▸ **DIRECTIONS**
Reproduce the data exactly and drop any pictures it holds.
########################################
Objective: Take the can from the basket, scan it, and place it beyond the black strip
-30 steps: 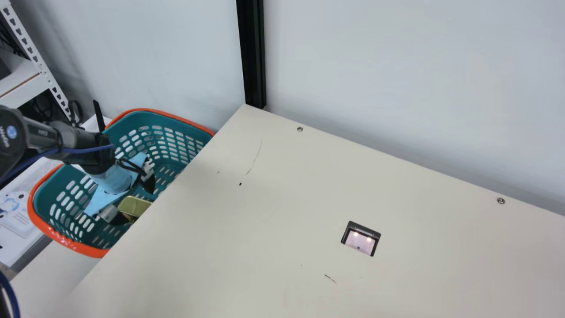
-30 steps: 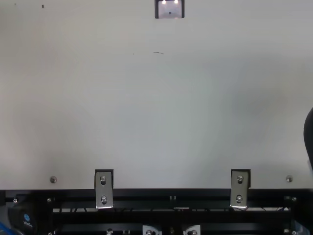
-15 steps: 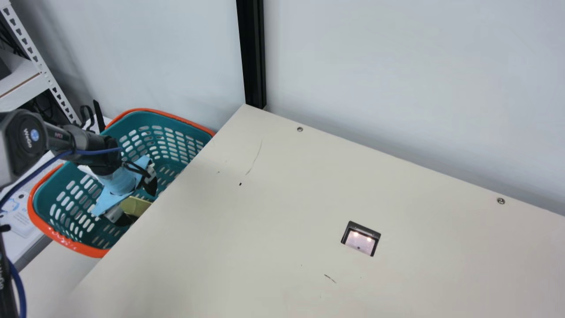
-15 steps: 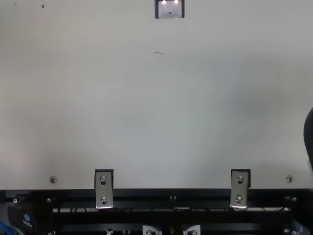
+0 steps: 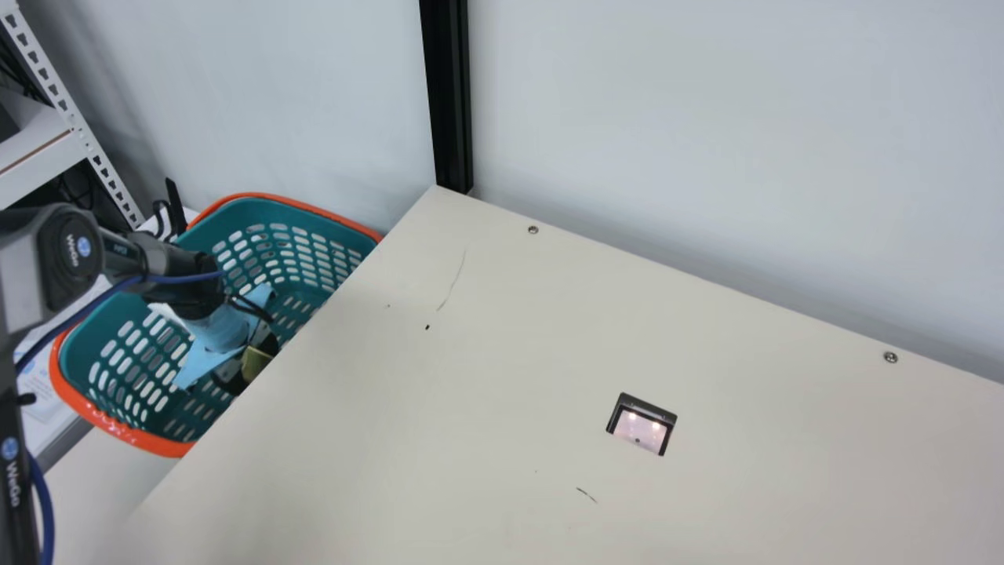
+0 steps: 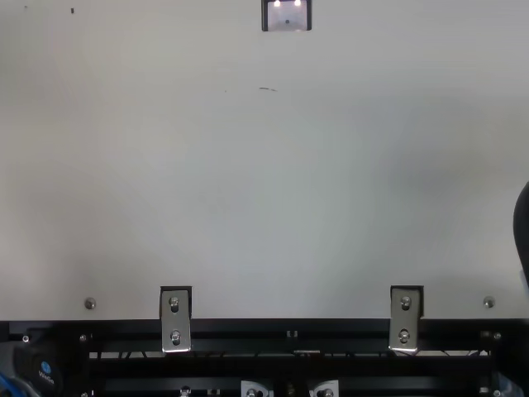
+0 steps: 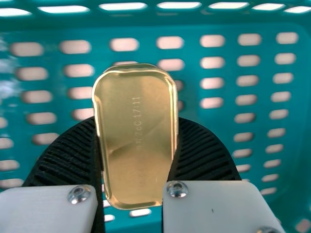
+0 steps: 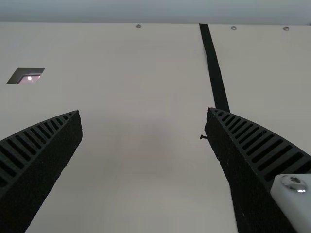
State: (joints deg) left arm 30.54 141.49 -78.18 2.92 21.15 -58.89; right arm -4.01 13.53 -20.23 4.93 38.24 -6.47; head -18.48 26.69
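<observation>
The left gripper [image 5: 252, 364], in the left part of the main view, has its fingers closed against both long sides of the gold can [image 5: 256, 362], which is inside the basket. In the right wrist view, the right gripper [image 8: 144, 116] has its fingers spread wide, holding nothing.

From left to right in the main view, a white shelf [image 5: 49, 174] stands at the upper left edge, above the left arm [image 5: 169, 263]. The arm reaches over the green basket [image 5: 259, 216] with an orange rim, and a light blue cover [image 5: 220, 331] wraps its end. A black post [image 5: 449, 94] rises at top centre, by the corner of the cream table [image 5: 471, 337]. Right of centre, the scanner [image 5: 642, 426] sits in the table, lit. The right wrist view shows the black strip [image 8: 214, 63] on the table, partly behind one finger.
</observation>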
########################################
▸ **ANSWER BOX**
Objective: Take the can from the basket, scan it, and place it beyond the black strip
-30 steps: 
-30 steps: 
-15 steps: 
-15 steps: 
+0 steps: 
+0 steps: 
+0 steps: 
+0 steps: 
State: (joints deg) left arm 30.54 141.49 -78.18 2.92 21.15 -58.89; right arm -4.01 13.53 -20.23 4.93 38.24 -6.47; head -18.48 26.69
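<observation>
The left gripper [image 5: 252, 364], in the left part of the main view, has its fingers closed against both long sides of the gold can [image 5: 256, 362], which is inside the basket. In the right wrist view, the right gripper [image 8: 144, 116] has its fingers spread wide, holding nothing.

From left to right in the main view, a white shelf [image 5: 49, 174] stands at the upper left edge, above the left arm [image 5: 169, 263]. The arm reaches over the green basket [image 5: 259, 216] with an orange rim, and a light blue cover [image 5: 220, 331] wraps its end. A black post [image 5: 449, 94] rises at top centre, by the corner of the cream table [image 5: 471, 337]. Right of centre, the scanner [image 5: 642, 426] sits in the table, lit. The right wrist view shows the black strip [image 8: 214, 63] on the table, partly behind one finger.
</observation>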

Nothing remains to be done for this exercise.